Stored items:
•••••

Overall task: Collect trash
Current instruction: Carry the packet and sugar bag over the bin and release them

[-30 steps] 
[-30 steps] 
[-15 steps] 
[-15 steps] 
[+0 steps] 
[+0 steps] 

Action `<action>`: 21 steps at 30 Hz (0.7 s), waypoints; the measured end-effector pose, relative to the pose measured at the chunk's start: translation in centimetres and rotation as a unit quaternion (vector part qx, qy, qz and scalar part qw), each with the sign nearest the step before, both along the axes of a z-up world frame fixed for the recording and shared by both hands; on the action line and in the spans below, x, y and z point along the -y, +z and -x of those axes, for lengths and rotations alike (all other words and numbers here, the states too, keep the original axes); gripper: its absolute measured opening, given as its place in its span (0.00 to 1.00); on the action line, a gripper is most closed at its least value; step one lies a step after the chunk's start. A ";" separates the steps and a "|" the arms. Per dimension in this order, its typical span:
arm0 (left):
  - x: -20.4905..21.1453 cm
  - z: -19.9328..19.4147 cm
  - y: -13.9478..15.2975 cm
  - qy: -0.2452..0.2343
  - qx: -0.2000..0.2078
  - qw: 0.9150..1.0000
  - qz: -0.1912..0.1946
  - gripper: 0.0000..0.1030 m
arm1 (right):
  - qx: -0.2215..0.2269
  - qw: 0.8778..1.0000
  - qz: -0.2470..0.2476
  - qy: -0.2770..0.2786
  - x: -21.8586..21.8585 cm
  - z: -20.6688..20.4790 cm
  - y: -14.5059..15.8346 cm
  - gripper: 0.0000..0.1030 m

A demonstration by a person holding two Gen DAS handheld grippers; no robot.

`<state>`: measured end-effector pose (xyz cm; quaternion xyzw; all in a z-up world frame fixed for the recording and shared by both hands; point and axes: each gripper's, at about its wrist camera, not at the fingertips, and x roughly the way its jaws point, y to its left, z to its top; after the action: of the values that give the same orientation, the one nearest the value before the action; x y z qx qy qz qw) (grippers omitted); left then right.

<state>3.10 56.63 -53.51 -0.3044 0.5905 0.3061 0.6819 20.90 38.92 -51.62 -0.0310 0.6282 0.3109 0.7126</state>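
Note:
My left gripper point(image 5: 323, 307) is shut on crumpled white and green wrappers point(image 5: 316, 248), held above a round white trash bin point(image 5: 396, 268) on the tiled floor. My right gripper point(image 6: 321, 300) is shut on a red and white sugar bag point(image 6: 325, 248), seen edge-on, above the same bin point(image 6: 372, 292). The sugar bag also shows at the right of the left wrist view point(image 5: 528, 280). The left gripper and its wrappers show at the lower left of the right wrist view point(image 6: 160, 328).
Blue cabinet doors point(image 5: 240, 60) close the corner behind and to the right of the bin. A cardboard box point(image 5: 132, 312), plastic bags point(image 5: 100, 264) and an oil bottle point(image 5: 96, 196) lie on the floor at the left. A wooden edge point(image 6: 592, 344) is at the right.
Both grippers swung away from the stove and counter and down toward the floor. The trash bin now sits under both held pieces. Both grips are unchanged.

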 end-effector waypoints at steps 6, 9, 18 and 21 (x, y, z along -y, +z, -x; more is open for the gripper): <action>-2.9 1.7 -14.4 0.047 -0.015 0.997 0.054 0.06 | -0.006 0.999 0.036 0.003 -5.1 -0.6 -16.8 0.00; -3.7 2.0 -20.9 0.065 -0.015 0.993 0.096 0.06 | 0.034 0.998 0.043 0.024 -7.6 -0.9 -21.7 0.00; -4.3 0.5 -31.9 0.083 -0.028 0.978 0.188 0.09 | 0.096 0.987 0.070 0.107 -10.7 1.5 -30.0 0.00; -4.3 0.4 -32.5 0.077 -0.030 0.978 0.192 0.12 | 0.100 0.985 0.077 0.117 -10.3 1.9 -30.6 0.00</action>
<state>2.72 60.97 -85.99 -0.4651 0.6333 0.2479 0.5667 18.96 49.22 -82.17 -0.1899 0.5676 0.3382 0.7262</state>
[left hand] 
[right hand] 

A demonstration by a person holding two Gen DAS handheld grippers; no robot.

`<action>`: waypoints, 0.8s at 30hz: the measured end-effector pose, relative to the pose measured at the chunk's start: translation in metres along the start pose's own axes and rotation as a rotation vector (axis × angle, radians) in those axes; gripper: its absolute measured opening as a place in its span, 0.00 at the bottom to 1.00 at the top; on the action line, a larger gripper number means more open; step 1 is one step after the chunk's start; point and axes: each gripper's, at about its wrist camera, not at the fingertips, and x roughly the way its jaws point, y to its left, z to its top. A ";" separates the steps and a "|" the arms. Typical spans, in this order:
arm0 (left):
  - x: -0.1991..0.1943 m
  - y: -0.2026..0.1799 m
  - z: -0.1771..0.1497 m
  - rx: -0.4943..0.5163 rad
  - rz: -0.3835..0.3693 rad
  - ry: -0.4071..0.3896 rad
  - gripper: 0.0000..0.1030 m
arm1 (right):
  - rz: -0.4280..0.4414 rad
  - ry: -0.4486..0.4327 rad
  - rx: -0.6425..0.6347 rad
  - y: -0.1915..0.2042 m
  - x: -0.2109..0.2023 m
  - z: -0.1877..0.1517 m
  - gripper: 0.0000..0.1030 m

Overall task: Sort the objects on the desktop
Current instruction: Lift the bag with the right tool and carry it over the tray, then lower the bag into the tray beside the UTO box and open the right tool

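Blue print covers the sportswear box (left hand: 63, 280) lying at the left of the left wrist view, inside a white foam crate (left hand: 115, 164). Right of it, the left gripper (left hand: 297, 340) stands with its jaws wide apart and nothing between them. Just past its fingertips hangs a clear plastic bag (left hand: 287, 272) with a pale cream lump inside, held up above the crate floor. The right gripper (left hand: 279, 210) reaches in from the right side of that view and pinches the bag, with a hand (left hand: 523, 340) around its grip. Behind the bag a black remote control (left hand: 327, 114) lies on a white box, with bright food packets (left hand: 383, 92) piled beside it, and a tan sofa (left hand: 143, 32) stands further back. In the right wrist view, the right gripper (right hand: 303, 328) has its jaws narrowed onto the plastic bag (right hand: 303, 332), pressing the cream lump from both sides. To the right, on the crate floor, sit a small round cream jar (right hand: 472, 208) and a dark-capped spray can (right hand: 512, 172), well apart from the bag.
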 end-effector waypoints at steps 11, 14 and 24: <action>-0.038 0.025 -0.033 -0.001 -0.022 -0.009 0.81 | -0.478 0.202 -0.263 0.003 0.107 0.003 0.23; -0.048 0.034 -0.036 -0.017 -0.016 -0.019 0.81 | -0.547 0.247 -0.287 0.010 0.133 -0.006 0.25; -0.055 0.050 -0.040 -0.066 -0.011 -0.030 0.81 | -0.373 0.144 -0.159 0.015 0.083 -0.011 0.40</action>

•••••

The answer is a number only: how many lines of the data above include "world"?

_EXERCISE ANSWER_
2